• **WORK ORDER**
Below is a listing. Write out exactly its lines between the one holding "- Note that" and the one holding "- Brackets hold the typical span", inclusive.

== Segment start ==

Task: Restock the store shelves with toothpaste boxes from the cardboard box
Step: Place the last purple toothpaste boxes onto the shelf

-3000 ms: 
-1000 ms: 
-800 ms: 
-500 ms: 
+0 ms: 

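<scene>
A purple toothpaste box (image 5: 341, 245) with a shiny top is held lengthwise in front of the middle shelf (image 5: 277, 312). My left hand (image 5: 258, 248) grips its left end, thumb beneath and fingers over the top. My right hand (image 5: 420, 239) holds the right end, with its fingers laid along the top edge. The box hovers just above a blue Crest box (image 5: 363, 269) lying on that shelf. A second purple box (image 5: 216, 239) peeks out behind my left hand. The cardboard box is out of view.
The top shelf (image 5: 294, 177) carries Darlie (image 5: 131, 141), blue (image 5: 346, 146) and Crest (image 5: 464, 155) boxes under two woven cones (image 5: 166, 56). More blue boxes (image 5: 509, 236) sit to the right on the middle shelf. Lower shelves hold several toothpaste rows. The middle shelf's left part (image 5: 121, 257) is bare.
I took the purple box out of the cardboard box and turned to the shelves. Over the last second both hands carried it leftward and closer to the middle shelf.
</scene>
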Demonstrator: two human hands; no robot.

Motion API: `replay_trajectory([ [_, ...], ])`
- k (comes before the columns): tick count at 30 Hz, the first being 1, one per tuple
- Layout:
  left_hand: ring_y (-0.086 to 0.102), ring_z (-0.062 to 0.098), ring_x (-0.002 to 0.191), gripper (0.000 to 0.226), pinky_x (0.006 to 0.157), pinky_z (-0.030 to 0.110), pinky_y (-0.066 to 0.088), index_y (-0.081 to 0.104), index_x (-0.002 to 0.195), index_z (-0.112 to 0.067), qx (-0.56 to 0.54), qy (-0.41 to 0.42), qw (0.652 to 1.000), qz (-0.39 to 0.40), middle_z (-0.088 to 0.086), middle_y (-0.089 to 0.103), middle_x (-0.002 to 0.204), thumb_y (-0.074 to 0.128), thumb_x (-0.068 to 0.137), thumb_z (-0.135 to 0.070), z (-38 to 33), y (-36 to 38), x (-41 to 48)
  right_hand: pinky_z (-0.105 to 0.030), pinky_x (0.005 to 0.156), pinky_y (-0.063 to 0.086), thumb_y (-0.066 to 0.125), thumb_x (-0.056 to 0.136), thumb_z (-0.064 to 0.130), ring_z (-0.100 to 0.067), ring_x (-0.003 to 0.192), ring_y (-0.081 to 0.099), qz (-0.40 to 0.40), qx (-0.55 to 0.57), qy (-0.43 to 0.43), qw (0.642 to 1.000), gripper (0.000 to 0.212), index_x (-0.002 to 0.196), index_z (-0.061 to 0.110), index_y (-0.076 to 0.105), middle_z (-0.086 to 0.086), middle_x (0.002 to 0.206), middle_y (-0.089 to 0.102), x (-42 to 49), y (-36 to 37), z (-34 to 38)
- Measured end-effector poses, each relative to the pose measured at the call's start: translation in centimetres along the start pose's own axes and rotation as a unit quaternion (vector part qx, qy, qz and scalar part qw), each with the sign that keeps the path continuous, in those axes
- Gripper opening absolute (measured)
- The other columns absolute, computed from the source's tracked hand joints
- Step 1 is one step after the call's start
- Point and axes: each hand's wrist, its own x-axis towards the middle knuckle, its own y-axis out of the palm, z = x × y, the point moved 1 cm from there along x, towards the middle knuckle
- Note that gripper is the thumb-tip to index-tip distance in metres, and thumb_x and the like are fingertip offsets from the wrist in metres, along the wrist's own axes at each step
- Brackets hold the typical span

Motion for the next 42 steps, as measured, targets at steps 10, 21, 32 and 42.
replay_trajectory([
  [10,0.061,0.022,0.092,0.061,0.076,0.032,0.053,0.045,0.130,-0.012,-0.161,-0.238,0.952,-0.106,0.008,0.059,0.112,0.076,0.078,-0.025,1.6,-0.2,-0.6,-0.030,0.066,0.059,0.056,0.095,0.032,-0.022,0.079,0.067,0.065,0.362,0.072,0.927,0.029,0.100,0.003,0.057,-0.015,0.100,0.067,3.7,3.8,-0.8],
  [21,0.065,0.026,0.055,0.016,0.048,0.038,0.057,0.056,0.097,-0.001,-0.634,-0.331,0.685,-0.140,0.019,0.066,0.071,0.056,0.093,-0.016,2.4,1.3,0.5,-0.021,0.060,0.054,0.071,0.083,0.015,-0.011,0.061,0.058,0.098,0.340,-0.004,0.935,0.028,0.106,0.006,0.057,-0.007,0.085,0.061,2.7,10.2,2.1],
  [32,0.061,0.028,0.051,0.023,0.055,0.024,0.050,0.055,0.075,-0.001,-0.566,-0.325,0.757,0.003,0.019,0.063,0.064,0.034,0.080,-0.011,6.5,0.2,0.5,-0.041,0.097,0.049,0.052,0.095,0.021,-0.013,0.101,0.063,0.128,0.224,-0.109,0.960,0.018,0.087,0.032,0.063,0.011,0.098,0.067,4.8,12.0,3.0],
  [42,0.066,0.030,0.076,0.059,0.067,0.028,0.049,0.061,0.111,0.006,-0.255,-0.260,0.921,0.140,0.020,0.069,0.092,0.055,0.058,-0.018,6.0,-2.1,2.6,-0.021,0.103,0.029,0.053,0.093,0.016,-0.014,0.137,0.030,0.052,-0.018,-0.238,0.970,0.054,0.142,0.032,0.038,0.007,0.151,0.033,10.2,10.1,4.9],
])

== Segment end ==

• **YOUR SOLUTION**
- Note that gripper is the thumb-tip to index-tip distance in metres, and thumb_x and the like are fingertip offsets from the wrist in metres, along the wrist's own axes at each step
- Brackets hold the typical span

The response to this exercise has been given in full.